In 2013, during Cristina Fernández de Kirchner’s second presidential term, Argentina and Iran signed a memorandum of understanding that would have enabled Argentine prosecutors to interrogate Iranian citizens accused of involvement in the bombing. In 2015, prosecutor Alberto Nisman filed a lawsuit against Kirchner, alleging that the memorandum amounted to an impunity pact. In 2024, the Supreme Court ordered Kirchner to stand trial in that case.

Trials in absentia have only become possible in Argentina since January this year, after Congress passed a law allowing for trials of crimes like genocide, torture, and terrorism when the suspect is a fugitive.

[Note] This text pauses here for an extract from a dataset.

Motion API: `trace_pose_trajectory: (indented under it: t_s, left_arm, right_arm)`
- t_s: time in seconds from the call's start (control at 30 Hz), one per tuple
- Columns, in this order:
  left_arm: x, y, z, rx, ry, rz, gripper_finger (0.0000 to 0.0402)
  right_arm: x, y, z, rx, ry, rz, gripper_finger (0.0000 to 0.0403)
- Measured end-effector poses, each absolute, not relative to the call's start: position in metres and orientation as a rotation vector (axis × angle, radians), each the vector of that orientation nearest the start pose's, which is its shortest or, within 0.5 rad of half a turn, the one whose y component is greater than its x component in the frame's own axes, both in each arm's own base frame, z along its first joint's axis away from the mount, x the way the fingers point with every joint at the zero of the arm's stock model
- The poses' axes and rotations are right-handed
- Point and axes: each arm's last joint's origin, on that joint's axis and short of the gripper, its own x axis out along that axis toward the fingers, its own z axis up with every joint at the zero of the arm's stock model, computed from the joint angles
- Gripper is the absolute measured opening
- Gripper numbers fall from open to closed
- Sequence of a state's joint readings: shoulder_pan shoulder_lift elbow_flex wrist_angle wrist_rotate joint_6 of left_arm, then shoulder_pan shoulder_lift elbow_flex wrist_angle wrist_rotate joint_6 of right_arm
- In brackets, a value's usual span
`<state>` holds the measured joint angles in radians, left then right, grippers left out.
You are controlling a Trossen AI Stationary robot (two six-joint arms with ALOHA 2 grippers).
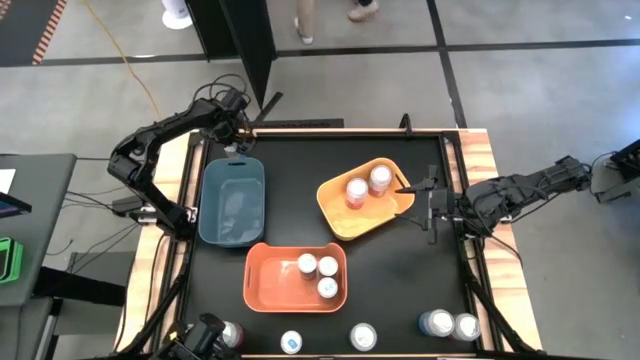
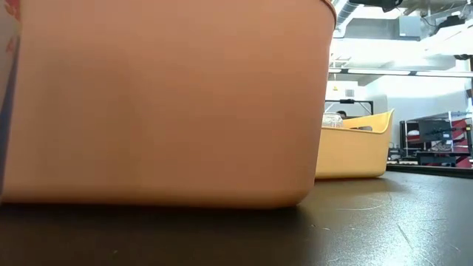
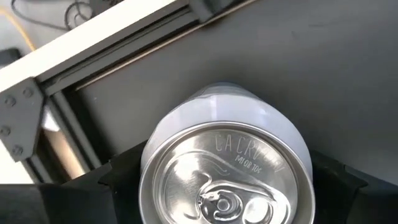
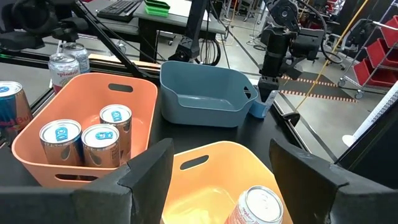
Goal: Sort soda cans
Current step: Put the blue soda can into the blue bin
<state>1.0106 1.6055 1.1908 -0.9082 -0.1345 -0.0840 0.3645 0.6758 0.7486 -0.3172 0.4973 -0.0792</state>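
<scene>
Left claw [image 3: 227,186] is closing around the white can [image 3: 227,155] at the worktop's [image 1: 400,270] far-left corner, jaws wide on it; a tilted lift risks slipping. Right claw [image 4: 214,180] is hanging open, empty, over the yellow bin [image 4: 211,168].

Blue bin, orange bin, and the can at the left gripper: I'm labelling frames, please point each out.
Blue bin [image 1: 231,203], high view, bare floor.
Orange bin [image 1: 268,272], high view, bare floor.
Can [image 3: 227,190], left wrist view, silver top.
</scene>
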Motion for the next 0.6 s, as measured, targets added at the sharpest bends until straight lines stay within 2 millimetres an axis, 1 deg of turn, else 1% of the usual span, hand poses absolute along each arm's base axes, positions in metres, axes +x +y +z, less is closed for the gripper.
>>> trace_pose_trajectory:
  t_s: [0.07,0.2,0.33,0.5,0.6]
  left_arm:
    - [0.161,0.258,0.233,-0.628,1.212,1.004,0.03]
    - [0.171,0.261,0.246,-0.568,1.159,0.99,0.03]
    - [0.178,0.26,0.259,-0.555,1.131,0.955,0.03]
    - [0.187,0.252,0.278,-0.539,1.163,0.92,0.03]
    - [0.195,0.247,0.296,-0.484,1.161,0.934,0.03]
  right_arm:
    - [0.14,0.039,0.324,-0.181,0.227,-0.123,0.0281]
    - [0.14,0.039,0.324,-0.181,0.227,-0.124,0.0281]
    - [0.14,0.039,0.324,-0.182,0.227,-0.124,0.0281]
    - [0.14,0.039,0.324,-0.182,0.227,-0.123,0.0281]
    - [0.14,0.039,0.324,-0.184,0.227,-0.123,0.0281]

Some organizations favored the accused to be tried in absentia, while others did not. The  AMIA itself, together with the Delegation of Argentine Israelite Associations (DAIA), stated that such a trial would guarantee the international community’s interest in preventing and punishing terrorism and serious human rights violations. They added that the law allowing these kinds of trials “represents a significant progress for the victims, who demand justice, and for the State, which has the duty to provide it.”

Conversely, Memoria Activa, an organization of victims’ relatives, said that such a trial could be used to validate an “official version” of events without a full investigation. 18J and APEMIA, two other victims’ relatives’ groups, concurred. 18J argued that the trial would represent “an artificial closure of the investigation without reaching a true clarification of the facts,” while APEMIA said that it was built on the basis of “conjectures and insufficient and contradictory evidence.”

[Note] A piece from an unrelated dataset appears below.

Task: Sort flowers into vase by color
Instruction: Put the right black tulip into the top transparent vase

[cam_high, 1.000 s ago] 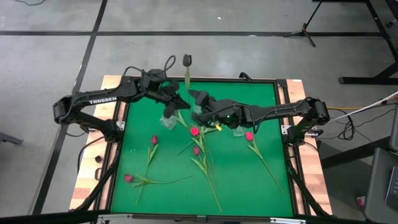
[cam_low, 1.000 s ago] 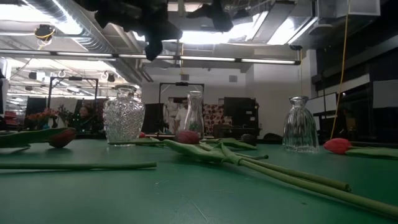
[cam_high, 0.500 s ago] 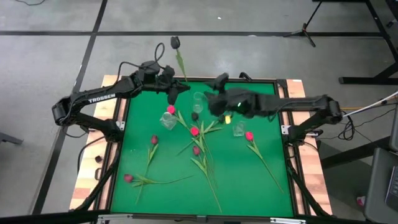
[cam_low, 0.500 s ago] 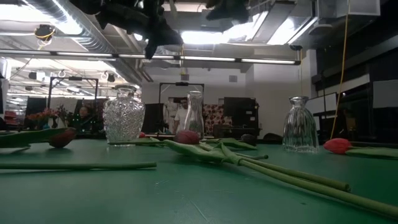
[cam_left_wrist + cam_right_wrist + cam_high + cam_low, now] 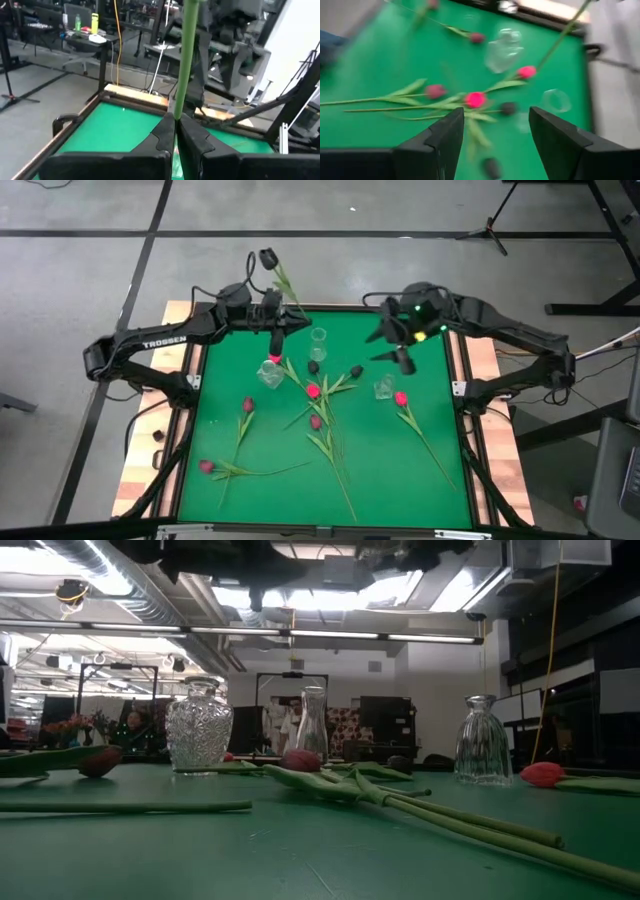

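My left gripper [image 5: 292, 318] stands over the table's far left part, shut on a tulip with a near-black head [image 5: 267, 257] that rises above it. My right gripper [image 5: 396, 348] hovers open over the far right part with nothing between its fingers [image 5: 432, 142]. Three glass vases [image 5: 270, 373], [image 5: 318, 337], [image 5: 384, 387] stand on the green mat; a pink head [image 5: 274, 358] shows at the left vase. Several tulips lie flat on the mat: pink-red heads [image 5: 313, 391], [image 5: 401, 398], [image 5: 248, 405], dark heads [image 5: 313, 366], [image 5: 356, 370]. My left gripper pinches the tulip's green stem [image 5: 180, 107] between its two fingers. The fingers reach out level from the table's left side and lie across the stem. The stem stands nearly upright above the fingers, head up, lifted clear of the table.
A wooden frame [image 5: 470, 360] edges the mat. More tulips lie at the near left [image 5: 206, 466] and centre [image 5: 316, 422], with long stems crossing [image 5: 450, 820]. In the low view the vases [image 5: 198, 727], [image 5: 312, 725], [image 5: 482, 740] stand in a row at the back.
My right gripper has drawn back from the table's middle toward the far right edge, rising and rolling over, and stayed open. My left gripper has tipped up and rolled a little; the held tulip's head has swung toward the left.
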Motion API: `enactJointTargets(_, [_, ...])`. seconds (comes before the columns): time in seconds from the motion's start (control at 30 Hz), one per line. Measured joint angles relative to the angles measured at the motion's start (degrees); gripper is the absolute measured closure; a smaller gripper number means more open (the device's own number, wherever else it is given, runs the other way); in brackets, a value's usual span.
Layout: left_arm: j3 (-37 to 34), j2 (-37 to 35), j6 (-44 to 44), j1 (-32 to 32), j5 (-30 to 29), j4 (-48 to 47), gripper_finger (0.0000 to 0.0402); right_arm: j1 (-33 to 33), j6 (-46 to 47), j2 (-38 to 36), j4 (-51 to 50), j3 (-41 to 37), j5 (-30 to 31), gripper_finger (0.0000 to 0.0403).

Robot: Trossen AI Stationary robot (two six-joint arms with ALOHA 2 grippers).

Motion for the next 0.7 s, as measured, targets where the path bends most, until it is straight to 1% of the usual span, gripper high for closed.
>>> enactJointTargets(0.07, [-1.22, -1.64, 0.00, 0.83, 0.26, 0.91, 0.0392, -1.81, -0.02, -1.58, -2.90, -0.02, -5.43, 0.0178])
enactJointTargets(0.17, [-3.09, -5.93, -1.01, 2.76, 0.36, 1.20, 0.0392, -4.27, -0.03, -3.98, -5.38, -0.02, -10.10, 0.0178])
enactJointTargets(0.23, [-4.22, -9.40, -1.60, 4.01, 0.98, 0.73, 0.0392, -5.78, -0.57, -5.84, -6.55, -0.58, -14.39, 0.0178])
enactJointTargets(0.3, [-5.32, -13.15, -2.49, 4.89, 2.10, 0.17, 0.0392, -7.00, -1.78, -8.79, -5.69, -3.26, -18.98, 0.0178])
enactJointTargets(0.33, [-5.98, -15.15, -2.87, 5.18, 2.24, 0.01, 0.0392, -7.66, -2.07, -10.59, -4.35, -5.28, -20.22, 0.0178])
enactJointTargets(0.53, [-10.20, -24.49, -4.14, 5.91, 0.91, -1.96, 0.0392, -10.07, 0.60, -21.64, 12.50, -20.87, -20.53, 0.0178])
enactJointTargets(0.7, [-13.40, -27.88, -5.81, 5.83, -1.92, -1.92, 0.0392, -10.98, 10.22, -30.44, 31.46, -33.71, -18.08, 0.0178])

Public attorney Hernán Diego Silva, from the Federal Criminal and Correctional Matters No. 3, raised the unconstitutionality of the law allowing trials in absentia, an idea that Rafecas rejected in his ruling.

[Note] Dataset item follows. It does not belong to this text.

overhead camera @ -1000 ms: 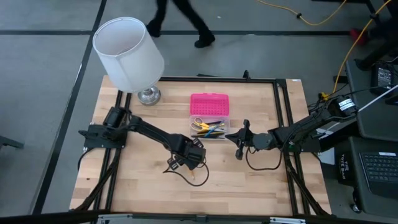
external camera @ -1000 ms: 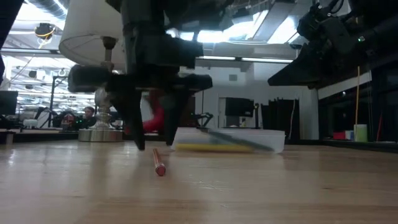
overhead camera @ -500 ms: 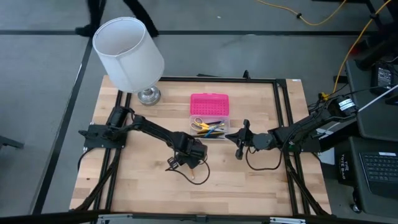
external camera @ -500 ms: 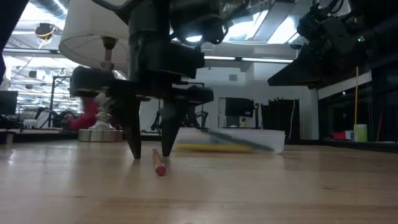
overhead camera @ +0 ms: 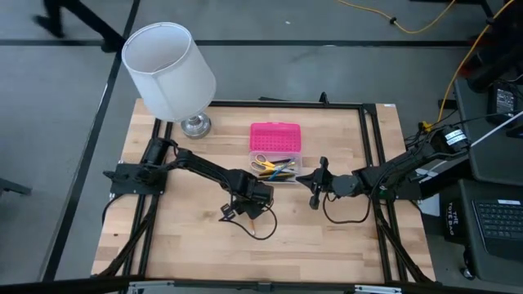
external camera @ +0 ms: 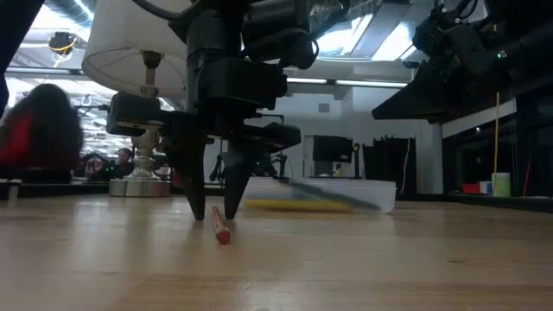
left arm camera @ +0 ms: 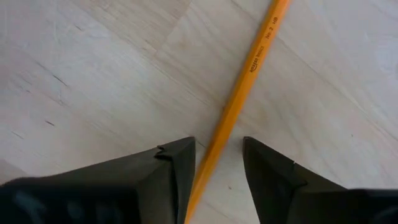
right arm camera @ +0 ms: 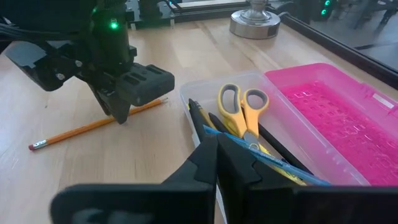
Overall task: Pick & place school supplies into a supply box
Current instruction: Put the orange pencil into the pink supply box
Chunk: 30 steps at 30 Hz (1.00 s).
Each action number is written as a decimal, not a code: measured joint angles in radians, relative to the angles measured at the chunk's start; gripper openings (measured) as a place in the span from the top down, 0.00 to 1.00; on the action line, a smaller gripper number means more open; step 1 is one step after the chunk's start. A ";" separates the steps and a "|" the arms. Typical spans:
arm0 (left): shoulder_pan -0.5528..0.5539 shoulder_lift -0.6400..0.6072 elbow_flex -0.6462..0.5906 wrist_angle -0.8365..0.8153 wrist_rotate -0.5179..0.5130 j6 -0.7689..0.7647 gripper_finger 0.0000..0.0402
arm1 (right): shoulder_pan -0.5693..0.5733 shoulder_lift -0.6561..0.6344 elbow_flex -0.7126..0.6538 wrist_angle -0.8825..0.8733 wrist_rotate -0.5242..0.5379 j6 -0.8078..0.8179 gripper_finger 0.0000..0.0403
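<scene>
Dark and spread, my left gripper (left arm camera: 217, 168) stands on the wood with the yellow pencil (left arm camera: 239, 102) lying between its fingers (not yet pinched). Beyond it sits the supply box (overhead camera: 276, 151), pink lid open; my right gripper (overhead camera: 315, 194), fingers pressed together, waits just beside it.

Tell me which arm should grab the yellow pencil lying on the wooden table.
Left. The left gripper is open with the thin yellow pencil between its fingers on the table. The right gripper is shut, beside the box.
</scene>
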 joint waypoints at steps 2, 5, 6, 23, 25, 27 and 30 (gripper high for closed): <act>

In the final words of the ruling, Rafecas acknowledged that previous investigations of the case had “irregularities,” but said that a trial in absentia “does not imply an automatic validation of everything done up to this point.”

“I know it is not easy to trust again,” he added. “I deeply understand the fear, the anguish, even the disillusionment that can be generated by the idea of going through a judicial process again, especially when there have been previous attempts that did not end as expected.”

However, he said that the new process will “be a new opportunity to control what has been done, to review what is missing, to demand what has not been fulfilled.”